Перед аудиторией он появлялся в гимнастерке без погон, разглаживал усы, брал указку и подходил к карте. Говорил сжато, доказательно. Собственно, он рассказывал об итогах кампании 1915 года. Подкупала объективность, с какой излагал он факты. Он не ругал немцев, не восхищался победами доблестного русского солдата. Он открыто заявлял: никаких побед нет. Прежде всего, война потребовала огромных материальных затрат. Все запасы израсходованы в первые же месяцы военных действий. Немцы перешли к обороне на французском фронте и все основные силы бросили против русской армии. Немцы и австро-венгры хотят окружить и разгромить русскую армию и таким образом вывести Россию из войны. Русские войска не имеют превосходства над противником в силах.
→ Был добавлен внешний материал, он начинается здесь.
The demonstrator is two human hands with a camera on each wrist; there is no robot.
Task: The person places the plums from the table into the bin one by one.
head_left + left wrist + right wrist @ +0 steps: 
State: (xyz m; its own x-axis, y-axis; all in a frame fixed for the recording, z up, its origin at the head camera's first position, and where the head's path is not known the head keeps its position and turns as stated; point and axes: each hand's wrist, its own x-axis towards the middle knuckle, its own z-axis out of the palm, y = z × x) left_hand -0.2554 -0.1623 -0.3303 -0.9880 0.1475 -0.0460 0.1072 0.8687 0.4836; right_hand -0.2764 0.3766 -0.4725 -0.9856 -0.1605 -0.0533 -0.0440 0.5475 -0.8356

Впрочем, обе стороны истощены до крайности. Французским и английским войскам летом так и не удалось прорвать позиционный фронт немцев. Немцы захватили большую территорию, потеряв миллион человек. А сколько потеряли русские?

И он перечислял потери: потери не только на фронте, но и в тылу. В Петрограде голод, в Москве голод. Скоро голод охватит всю Россию. Разруха, миллионы беженцев, миллионы убитых и калек. Кто виноват во всех бедствиях? Может быть, немцы? Недалекие люди так и делают: в развязывании войны обвиняют Германию. Им невдомек, что все страны готовились к войне заблаговременно, что это война за передел мира, империалистическая, несправедливая война с обеих сторон. И не так уж важно, кто первый начал. Еще до войны Германия своим проникновением на Ближний Восток затрагивала интересы России в бассейне Черного моря, с подобным положением царское правительство не могло долго мириться. Война была неизбежна хотя бы и потому, что ее жаждало царское правительство так же, как и правительство кайзера. А те, кто выступил против войны, против военных кредитов, где они? Их арестовали, несмотря на депутатскую неприкосновенность, судили и отправили на вечное поселение в Туруханский край. Можно арестовать депутатов Думы. Но нельзя арестовать весь народ. Недавно полиция расстреляла митинг рабочих Иваново-Вознесенска. Убито сто человек. Вот письмо из Иваново-Вознесенска! В июне полиция расстреляла демонстрацию рабочих в Костроме. Вот письма из Костромы! Убито пятьдесят человек. Кто виноват в кровавых злодеяниях? Может быть, рабочие? Рабочие провели только в этом году тысячу стачек протеста против войны.